▶ _ACTION ITEM_:
Please repeat the entire listing verbatim and keep the pictures out.
═══ DATA BLOCK ═══
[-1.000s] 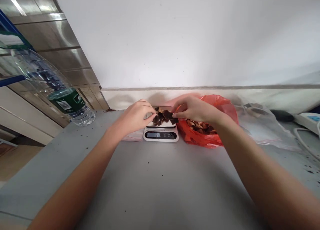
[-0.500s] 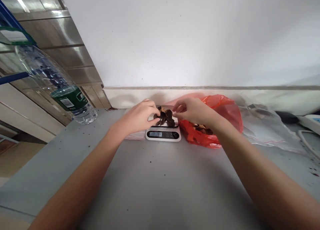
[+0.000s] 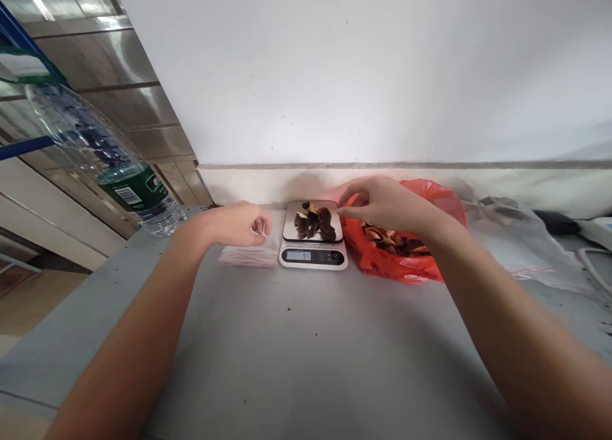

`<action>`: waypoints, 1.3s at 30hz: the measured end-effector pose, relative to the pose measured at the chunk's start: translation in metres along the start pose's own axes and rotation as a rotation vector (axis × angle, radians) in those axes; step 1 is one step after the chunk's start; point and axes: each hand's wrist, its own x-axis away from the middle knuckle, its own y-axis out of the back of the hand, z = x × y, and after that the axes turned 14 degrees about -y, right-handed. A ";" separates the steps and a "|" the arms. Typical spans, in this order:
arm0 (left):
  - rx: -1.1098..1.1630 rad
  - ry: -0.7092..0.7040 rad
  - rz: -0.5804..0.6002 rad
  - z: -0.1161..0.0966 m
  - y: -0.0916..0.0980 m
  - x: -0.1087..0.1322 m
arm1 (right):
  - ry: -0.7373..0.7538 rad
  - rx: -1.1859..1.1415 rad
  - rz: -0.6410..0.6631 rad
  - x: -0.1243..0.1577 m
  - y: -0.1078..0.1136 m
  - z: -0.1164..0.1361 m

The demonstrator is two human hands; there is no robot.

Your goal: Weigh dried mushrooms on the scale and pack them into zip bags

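A white digital kitchen scale stands near the wall, its display lit. Dark brown, dried curled pieces lie heaped on its pan; they look like dried peel or shell. Left of the scale, my left hand is above a stack of clear zip bags. Its fingers are curled in towards the thumb, and whether they pinch anything is unclear. My right hand hovers between the scale and an open red plastic bag, thumb and fingers apart and bare. More dried pieces sit inside the red bag.
A large clear water bottle with a green label stands at the left table edge. At the right lie a clear plastic bag and a white cable. The white wall bounds the grey table behind.
My left hand has left the pieces on the scale and moved left over the zip bags. The right hand has drawn slightly right, off the pan. The heap now shows fully.
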 end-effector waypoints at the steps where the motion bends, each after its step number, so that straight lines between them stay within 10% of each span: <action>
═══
▶ _RESPONSE_:
[-1.000s] 
[-0.500s] 
[+0.000s] 

`<action>`: waypoints, 1.3s at 30hz: the measured end-effector pose, relative to the pose measured at the chunk's start: translation in metres along the start pose's own axes and rotation as a rotation vector (axis × angle, radians) in those axes; step 1 is one step after the chunk's start; point and axes: each hand's wrist, its own x-axis away from the middle knuckle, its own y-axis out of the back of the hand, z = x × y, and after that the axes turned 14 degrees about -y, right-handed. A ";" separates the steps and a "|" the arms. Typical spans, in this order:
arm0 (left):
  - rx: -1.1098..1.1630 rad
  - ry: -0.7092..0.7040 rad
  - rz: -0.5804..0.6002 rad
  - z: -0.1161..0.0966 m
  - y: -0.0916..0.0980 m
  - x: -0.1087..0.1322 m
arm1 (right):
  - ry: -0.7373..0.7538 rad
  - rx: -1.1859..1.1415 rad
  - rz: -0.6410..0.6631 rad
  - x: -0.1243..0.1577 m
  - y: -0.1078..0.1136 m
  - z: -0.1164..0.1361 m

The demonstrator is two human hands; there is no robot.

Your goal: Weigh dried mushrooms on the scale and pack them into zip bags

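A white digital kitchen scale stands near the wall, its display lit. Dark brown, dried curled pieces lie heaped on its pan; they look like dried peel or shell. Left of the scale, my left hand is above a stack of clear zip bags. Its fingers are curled in towards the thumb, and whether they pinch anything is unclear. My right hand hovers between the scale and an open red plastic bag, thumb and fingers apart and bare. More dried pieces sit inside the red bag.
A large clear water bottle with a green label stands at the left table edge. At the right lie a clear plastic bag and a white cable. The white wall bounds the grey table behind.
My left hand has left the pieces on the scale and moved left over the zip bags. The right hand has drawn slightly right, off the pan. The heap now shows fully.
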 end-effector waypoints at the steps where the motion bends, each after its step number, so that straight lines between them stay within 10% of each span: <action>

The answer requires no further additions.